Formative internet Flash Player plugin reaches end of life

By William Smith
Computer software giant Adobe has called time on its Adobe Flash Player plugin...

Computer software giant Adobe has called time on its Adobe Flash Player plugin.

As it first announced in July 2017, the software reached end-of-life on 31 December 2020.

Technically speaking, while unsupported, it’s not quite dead yet. Adobe will block content from running in its Flash player from 12 January for security reasons, with the measures brought in at the end of 2020 amounting to an end of official support.

On its website, Adobe said: “Adobe strongly recommends all users immediately uninstall Flash Player to help protect their systems.”

The move was due to the proliferation of alternative standards and efforts by the major browsers to remove the technology.

“Open standards such as HTML5, WebGL and WebAssembly have continually matured over the years and serve as viable alternatives for Flash content. Also, major browser vendors are integrating these open standards into their browsers and deprecating most other plug-ins (like Flash Player),” said Adobe. “By providing more than three years’ advance notice, Adobe believes that there has been sufficient time for developers, designers, businesses and other parties to migrate Flash content to new standards. The EOL timing was in co-ordination with some of the major browser vendors.”

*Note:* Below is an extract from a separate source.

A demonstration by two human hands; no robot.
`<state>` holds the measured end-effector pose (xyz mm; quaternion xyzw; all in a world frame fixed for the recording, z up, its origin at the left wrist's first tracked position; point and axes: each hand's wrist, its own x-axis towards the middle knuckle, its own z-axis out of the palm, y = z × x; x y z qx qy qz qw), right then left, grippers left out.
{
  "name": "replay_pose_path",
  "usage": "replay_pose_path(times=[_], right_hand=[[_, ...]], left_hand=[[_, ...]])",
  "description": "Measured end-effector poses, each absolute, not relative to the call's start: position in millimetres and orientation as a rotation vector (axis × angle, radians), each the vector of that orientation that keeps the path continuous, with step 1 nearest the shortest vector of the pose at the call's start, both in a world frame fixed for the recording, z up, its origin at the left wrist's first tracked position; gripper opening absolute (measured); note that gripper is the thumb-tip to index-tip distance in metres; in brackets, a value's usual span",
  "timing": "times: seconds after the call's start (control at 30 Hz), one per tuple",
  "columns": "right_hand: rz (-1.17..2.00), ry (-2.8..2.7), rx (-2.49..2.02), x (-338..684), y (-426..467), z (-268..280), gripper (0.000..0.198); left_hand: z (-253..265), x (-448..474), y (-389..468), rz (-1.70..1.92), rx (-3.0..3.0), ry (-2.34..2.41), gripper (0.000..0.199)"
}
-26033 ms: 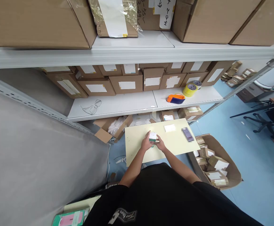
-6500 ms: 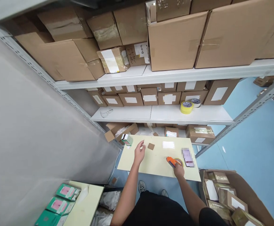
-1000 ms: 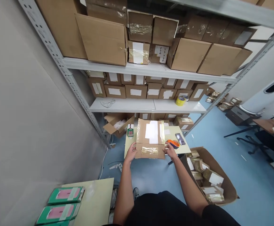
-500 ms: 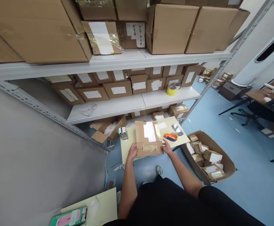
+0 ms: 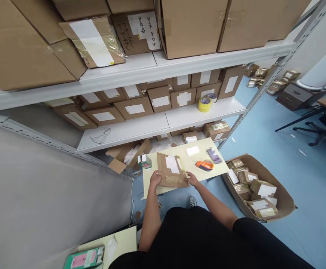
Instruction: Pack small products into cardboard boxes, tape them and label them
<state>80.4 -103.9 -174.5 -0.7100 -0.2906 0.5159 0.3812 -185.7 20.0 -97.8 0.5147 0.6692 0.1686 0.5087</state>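
A flat piece of cardboard (image 5: 165, 181), with white labels and clear tape on it, is held over the pale yellow table (image 5: 163, 191). My left hand (image 5: 155, 179) grips its left edge, and my right hand (image 5: 191, 179) pinches the right edge. The fingers beneath the cardboard are hidden. On the table to the right lies an orange tape dispenser (image 5: 205, 165). Behind it is a blurred-out purple item (image 5: 214, 155), with a white paper (image 5: 192, 150) to its left. A small green and white box (image 5: 144, 161) stands left of the cardboard.
Metal shelves (image 5: 140, 129) full of cardboard boxes rise ahead, with yellow tape rolls (image 5: 205, 105) on the middle one. A big open carton (image 5: 286, 209) of parcels sits on the floor to the right. An open box (image 5: 118, 165) stands behind the table's left corner.
Both hands have shifted slightly left with the cardboard, which now bends more along its fold. The white paper at the back of the table is more uncovered. The camera view has tilted.
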Motion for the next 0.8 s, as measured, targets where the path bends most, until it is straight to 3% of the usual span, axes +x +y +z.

Flash played a formative role in powering wider uptake of the internet, making it more accessible and interactive - it was the technology that originally powered YouTube, for instance, which now runs on HTML5.

In its original announcement, Adobe acknowledged that trend, saying: “As open standards like HTML5, WebGL and WebAssembly have matured over the past several years, most now provide many of the capabilities and functionalities that plugins pioneered and have become a viable alternative for content on the web. Over time, we’ve seen helper apps evolve to become plugins, and more recently, have seen many of these plugin capabilities get incorporated into open web standards. Today, most browser vendors are integrating capabilities once provided by plugins directly into browsers and deprecating plugins.”